(Source records)
------------
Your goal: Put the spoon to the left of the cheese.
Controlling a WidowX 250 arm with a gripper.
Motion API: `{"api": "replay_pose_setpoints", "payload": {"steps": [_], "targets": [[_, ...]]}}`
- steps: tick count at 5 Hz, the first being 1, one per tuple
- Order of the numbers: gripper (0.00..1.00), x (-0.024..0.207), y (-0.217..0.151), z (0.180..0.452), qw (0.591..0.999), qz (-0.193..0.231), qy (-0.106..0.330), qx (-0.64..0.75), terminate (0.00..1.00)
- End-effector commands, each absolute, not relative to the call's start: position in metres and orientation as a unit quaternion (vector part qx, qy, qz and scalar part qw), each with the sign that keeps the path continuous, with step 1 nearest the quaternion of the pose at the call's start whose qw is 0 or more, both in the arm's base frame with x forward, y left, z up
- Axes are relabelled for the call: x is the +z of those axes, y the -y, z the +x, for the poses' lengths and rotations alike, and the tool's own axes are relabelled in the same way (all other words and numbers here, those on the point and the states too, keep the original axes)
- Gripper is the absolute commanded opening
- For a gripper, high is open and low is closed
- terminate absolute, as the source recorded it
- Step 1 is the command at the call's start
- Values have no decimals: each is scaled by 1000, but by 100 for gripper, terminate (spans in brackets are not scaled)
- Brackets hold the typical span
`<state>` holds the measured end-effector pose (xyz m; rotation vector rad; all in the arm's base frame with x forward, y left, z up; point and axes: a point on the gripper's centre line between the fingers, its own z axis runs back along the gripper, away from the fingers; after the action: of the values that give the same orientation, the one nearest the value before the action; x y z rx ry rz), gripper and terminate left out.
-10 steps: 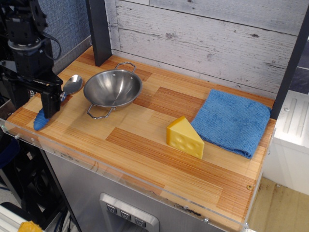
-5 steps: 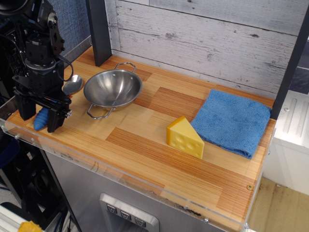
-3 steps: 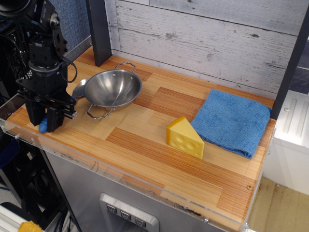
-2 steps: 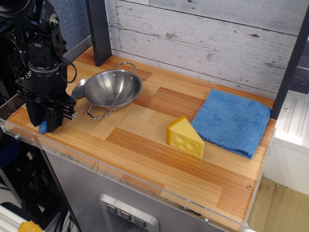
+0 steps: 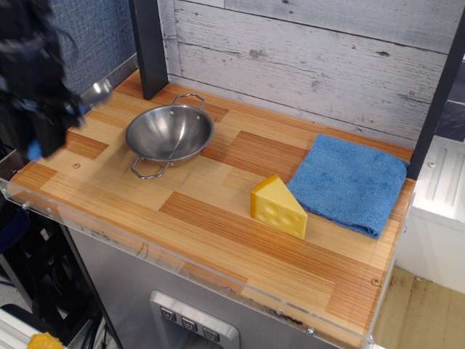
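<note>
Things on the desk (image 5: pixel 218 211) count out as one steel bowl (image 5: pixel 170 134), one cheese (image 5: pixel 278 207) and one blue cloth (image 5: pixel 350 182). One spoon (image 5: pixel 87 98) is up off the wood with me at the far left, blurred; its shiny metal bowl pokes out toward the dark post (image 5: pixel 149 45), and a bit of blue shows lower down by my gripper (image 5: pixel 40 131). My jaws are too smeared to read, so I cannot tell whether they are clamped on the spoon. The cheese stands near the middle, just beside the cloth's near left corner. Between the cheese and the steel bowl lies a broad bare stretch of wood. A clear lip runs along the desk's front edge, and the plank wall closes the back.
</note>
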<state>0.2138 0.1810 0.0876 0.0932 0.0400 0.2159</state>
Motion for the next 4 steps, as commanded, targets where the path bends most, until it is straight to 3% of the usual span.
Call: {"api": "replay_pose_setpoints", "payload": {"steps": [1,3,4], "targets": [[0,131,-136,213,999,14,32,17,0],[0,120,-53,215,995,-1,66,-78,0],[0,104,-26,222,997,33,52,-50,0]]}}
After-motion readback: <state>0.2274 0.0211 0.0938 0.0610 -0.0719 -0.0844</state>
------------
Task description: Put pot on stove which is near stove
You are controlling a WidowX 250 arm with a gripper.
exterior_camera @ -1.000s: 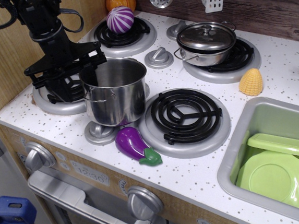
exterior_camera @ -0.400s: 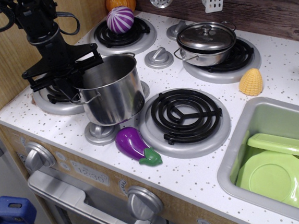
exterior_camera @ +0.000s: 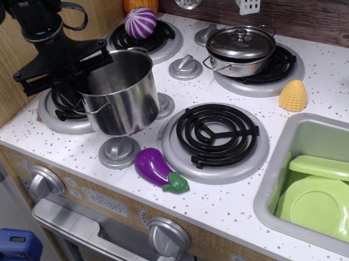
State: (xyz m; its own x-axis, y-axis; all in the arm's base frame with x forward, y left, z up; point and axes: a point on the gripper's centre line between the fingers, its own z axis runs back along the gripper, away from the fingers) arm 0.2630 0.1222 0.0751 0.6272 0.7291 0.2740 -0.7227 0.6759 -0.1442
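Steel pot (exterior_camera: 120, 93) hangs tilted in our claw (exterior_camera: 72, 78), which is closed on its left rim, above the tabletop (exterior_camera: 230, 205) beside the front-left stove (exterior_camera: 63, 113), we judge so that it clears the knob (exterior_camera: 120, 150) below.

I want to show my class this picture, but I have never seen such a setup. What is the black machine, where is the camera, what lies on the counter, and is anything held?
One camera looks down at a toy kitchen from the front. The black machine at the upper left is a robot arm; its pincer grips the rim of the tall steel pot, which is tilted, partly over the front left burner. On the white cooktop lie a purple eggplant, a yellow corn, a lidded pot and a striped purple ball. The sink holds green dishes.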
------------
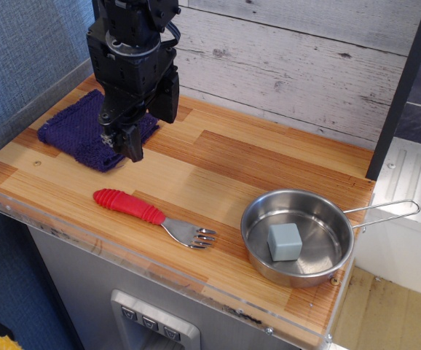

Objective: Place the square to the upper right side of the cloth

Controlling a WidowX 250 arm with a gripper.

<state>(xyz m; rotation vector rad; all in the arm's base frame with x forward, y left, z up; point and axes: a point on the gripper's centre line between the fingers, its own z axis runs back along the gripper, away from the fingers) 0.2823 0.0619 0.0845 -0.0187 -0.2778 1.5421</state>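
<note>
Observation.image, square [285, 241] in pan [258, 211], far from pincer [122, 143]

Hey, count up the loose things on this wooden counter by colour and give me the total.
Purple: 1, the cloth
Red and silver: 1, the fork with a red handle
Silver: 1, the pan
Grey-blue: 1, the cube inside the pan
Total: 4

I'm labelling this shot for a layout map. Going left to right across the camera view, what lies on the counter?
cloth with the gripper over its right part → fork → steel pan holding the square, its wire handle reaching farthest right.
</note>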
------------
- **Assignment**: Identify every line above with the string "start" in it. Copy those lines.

- **Exercise answer**:
- End-effector commands, each absolute, not relative to the call's start: position in metres and orientation as a unit quaternion (vector part qx, qy, qz and scalar part qw), each with the sign that keeps the path continuous, with step 1 nearest the quaternion of the pose at the call's start whose qw is 0 or more, both in the arm's base frame with x forward, y left, z up
- Step 1 is the command at the call's start

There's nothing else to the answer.